Em países onde líderes populistas e autoritários chegaram ao governo ou ampliaram sua margem de poder, como Áustria, Itália, Hungria, Polônia, Filipinas, Turquia, as coisas vêm se agravando muito e rapidamente.

O Brasil poderá se incluir nesta lista se o candidato Jair Bolsonaro, que já vem chamando publicamente a imprensa de “lixo” e instigando seus seguidores, à moda Trump, eleger-se presidente da república.

O país aparece em 102º lugar, com a legenda “mais inseguro do que nunca” no relatório da RSF, que destaca no Brasil ataques físicos contra repórteres em manifestações de rua, assassinatos, impunidade generalizada e ameaças à confidencialidade de fontes.

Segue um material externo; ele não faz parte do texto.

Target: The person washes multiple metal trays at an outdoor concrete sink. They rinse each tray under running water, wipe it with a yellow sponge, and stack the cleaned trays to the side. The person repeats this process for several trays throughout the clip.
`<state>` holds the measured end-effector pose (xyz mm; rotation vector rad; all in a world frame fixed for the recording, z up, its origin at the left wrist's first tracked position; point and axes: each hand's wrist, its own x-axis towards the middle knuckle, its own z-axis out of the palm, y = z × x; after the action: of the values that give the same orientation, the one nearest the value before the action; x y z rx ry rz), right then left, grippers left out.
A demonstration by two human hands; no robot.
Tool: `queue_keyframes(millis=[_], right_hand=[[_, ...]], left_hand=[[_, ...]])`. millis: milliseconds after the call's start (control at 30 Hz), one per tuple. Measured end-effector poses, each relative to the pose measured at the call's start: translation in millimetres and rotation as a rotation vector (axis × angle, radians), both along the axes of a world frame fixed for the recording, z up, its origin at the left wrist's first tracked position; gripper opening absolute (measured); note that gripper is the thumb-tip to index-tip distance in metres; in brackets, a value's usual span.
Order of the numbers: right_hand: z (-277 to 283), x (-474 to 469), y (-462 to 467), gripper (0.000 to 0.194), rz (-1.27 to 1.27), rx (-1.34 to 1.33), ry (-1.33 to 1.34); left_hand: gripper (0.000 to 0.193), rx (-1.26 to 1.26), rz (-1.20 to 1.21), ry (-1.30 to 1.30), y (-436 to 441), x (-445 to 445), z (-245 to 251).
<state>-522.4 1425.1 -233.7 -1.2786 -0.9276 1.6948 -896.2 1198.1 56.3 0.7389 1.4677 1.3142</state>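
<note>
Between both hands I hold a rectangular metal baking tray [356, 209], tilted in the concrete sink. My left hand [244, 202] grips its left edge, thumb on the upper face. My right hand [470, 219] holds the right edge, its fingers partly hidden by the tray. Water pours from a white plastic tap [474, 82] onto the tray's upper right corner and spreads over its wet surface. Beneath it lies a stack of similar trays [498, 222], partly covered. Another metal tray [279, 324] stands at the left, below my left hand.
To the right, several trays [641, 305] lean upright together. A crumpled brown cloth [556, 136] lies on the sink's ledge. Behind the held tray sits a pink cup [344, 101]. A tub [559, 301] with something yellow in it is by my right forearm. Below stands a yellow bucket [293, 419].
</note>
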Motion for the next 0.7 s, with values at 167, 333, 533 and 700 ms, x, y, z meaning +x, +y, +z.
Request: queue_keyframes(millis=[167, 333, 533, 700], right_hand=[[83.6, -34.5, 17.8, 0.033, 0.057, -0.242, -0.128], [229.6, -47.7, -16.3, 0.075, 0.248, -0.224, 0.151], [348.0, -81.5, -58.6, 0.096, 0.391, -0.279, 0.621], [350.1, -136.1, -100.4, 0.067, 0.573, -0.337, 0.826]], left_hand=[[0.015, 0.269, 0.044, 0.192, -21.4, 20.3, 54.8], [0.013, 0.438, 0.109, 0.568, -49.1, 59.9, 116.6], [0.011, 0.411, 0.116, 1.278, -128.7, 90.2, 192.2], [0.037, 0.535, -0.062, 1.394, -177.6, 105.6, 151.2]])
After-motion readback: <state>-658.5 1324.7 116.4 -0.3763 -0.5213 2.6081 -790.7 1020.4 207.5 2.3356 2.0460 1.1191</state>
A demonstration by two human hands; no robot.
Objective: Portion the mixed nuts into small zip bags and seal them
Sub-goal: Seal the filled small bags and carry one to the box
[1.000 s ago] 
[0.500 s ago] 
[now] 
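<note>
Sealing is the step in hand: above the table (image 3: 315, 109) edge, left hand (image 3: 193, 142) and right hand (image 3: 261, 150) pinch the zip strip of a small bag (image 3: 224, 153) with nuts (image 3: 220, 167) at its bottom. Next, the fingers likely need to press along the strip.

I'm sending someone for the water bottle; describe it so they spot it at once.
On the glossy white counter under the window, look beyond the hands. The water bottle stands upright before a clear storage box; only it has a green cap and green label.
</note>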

Segundo a Sociedade Interamericana de Imprensa, nas Américas entre janeiro e outubro deste ano houve 29 homicídios de jornalistas em crimes motivados pelo seu trabalho, quatro deles brasileiros: Marlon de Carvalho Araújo (jornalista independente de Riachão do Jacuípe, BA), Jairo Sousa (Rádio Pérola, de Bragança, PA), Jefferson Pureza Lopes (Beira Rio FM, de Edealina, GO) e Ueliton Bayer Brizon (Jornal de Rondônia, de Cacoal, RO).

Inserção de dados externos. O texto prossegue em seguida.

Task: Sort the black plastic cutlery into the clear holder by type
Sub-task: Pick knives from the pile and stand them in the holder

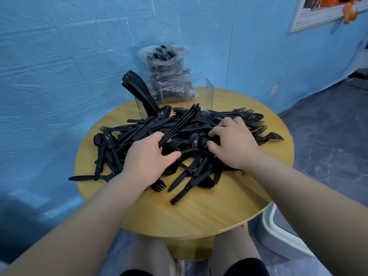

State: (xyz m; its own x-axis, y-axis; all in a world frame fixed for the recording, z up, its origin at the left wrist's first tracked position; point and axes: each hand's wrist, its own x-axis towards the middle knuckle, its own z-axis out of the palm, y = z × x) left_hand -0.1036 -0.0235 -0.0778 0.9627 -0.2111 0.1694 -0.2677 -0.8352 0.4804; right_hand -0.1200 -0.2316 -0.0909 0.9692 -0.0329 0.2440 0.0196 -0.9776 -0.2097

De acordo com levantamento feito pela Associação Brasileira de Jornalismo Investigativo (Abraji), jornalistas que fazem a cobertura eleitoral foram alvo de 137 casos de agressões neste ano, 75 ataques por meios digitais e outros 62 por violência física.

No mês de outubro dois episódios internacionais chamaram a atenção do público para o tema: o desaparecimento de Jamal Khashoggi, jornalista saudita crítico do regime de seu país e colunista do “Washington Post”, após ter ido ao consulado de seu país em Istambul; e o estupro e assassinato de Viktoria Marinova, âncora de um programa de TV na Bulgária, que investigava casos de corrupção no governo local.

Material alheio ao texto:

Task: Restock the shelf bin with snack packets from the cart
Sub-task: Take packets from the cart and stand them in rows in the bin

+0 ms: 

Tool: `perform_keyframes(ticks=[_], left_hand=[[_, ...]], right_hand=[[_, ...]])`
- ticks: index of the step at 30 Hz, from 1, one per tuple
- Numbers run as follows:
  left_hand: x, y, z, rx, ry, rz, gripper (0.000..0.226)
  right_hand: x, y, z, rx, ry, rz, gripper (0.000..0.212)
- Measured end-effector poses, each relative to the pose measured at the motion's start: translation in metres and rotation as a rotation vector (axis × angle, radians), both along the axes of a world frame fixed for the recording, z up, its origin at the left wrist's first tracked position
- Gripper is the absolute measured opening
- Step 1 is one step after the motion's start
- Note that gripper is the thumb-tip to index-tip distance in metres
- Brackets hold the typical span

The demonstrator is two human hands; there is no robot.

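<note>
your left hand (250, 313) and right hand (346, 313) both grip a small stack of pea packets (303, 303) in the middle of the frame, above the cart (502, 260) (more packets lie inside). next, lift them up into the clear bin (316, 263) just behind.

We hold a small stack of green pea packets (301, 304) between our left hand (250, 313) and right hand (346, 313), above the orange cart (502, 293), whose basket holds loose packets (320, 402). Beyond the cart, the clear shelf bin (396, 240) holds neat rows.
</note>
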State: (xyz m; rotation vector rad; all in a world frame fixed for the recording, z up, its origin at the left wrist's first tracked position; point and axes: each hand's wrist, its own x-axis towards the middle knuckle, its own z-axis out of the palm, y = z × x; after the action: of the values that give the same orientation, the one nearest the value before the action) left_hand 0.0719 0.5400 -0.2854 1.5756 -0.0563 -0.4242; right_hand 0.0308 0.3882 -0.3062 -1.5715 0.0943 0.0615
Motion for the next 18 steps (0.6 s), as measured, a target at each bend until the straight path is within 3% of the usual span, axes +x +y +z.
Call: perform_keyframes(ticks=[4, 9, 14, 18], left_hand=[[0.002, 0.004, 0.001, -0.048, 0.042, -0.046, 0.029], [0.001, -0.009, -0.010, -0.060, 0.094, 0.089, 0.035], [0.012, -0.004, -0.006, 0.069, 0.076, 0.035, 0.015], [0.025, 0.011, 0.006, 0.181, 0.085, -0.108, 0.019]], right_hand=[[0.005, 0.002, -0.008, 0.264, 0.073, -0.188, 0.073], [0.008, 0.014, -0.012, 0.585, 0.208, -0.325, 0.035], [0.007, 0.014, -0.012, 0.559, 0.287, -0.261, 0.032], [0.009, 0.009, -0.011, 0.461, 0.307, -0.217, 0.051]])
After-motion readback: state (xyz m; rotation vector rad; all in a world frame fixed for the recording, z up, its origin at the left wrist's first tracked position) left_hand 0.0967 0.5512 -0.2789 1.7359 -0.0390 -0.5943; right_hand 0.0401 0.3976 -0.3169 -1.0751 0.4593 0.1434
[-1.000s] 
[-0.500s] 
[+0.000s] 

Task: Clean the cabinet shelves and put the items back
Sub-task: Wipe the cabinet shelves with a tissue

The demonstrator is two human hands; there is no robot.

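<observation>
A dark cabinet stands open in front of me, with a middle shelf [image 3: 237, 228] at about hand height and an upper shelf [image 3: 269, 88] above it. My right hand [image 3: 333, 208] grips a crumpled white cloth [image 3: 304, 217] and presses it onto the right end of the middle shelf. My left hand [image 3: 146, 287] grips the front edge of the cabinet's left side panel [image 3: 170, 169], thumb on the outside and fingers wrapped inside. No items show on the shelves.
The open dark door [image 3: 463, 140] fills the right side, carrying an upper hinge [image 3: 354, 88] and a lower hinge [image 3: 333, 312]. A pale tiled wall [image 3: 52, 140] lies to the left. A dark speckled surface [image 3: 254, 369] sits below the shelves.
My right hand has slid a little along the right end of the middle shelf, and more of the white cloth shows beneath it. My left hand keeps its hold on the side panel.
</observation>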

Arábia Saudita e Bulgária estão entre as nações em que esse tipo de acontecimento não é novidade. O que assusta é que isso agora ocorra em diversos outros países onde líderes populistas conseguiram chegar ao poder por meio do voto. Especialmente porque três das principais potências do mundo, EUA, China e Rússia, são lideradas por políticos que não se incomodam e até promovem a hostilidade contra a imprensa independente.

A China está se especializando em exportar tecnologia de vigilância para controlar atividades de cidadãos, principalmente jornalistas, que se opõem ao governo. Tal expertise chinesa já está sendo usada por Tailândia, Vietnã, Sri Lanka, Irã, Zâmbia, Zimbábue. A Rússia produz e dissemina notícias fraudulentas em outros países, o que ajuda a minar a credibilidade da imprensa, além de reprimir violentamente repórteres que questionam seu governo. E Trump faz a apologia da mentira e das agressões ao jornalismo de verdade, o que mina ainda mais a credibilidade da instituição.

Sem imprensa independente, a democracia não prospera. Preservar uma é defender a outra. A sociedade precisa se opor ao clima tóxico contra o jornalismo, inclusive no Brasil.